A survey of neurologists found that patients seek consultation for headaches more than any other complaint and represent up to one-third of total patients in their care (World Health Organization [WHO], 2004). Migraines constitute a common primary headache disorder that are marked by severe pain on one or both sides of the head, nausea or upset stomach, and hypersensitivity to sound or light (International Headache Society, 2004). The pain is often described as pulsating and of moderate to severe intensity. A majority of patients experience pain localized to one side of the head, though this pain may eventually spread to the other side. A subset of migraine sufferers experience neurological symptoms that may include sensory, perceptual, motor, and/or cognitive disturbances; these symptoms are known as the migraine aura (Hooker & Raskin, 1986). These symptoms tend to resolve within 1 hour but lead to the onset of a migraine. Migraine attacks can last from 4 to 72 hours and most commonly affect adults between the ages of 35 and 45 years. It is estimated that approximately 6–8% of men and 15–18% of women experience some form of migraine each year. Further, migraines have been identified as one of the top 20 causes of disability among adults of all ages; as a result, estimates of their financial cost to society are high (WHO, 2004).

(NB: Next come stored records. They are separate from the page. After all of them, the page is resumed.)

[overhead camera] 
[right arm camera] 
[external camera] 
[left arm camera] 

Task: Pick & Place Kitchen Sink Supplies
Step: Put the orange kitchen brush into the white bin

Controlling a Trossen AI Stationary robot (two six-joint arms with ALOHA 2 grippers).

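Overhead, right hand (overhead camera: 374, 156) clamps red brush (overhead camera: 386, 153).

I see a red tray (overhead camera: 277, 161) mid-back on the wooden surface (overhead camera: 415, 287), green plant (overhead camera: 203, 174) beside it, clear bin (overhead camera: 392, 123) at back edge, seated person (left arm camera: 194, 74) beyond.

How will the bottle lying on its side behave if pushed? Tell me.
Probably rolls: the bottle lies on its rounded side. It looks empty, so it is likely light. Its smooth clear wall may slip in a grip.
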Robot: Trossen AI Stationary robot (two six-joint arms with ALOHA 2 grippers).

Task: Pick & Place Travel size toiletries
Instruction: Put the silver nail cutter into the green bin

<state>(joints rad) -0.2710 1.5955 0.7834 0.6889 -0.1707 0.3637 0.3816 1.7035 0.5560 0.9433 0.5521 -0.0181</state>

As a primary headache disorder, migraines are believed to have a genetic basis, though exact etiology remains largely unknown (Gardner, 2006). A vascular theory of migraine was widely accepted for many years, wherein it was thought that the pain associated with migraine headaches was the result of dilated cranial vessels (Wolff, 1948). This model has been criticized due to recent research suggesting that cranial vessel dilation is not necessary for migraine pain to occur (e.g., Schoonman et al., 2008).
A more recent theory of migraine pathophysiology points to a neurogenic origin and classifies migraine as a CNS disorder (Agnoli & De Marinis, 1985; Cutrer & Charles, 2008). Headache pain is believed to be generated centrally and to involve the serotonergic system (Goadsby, 2000; Hamel, 2007; Hargreaves & Shepheard, 1999; Silberstein, 2004). A range of evidence implicating serotonin in the experience and prevention of acute attacks supports this theory (e.g., Ferrari, Roon, Lipton, & Goadsby, 2001; Silberstein, 2005).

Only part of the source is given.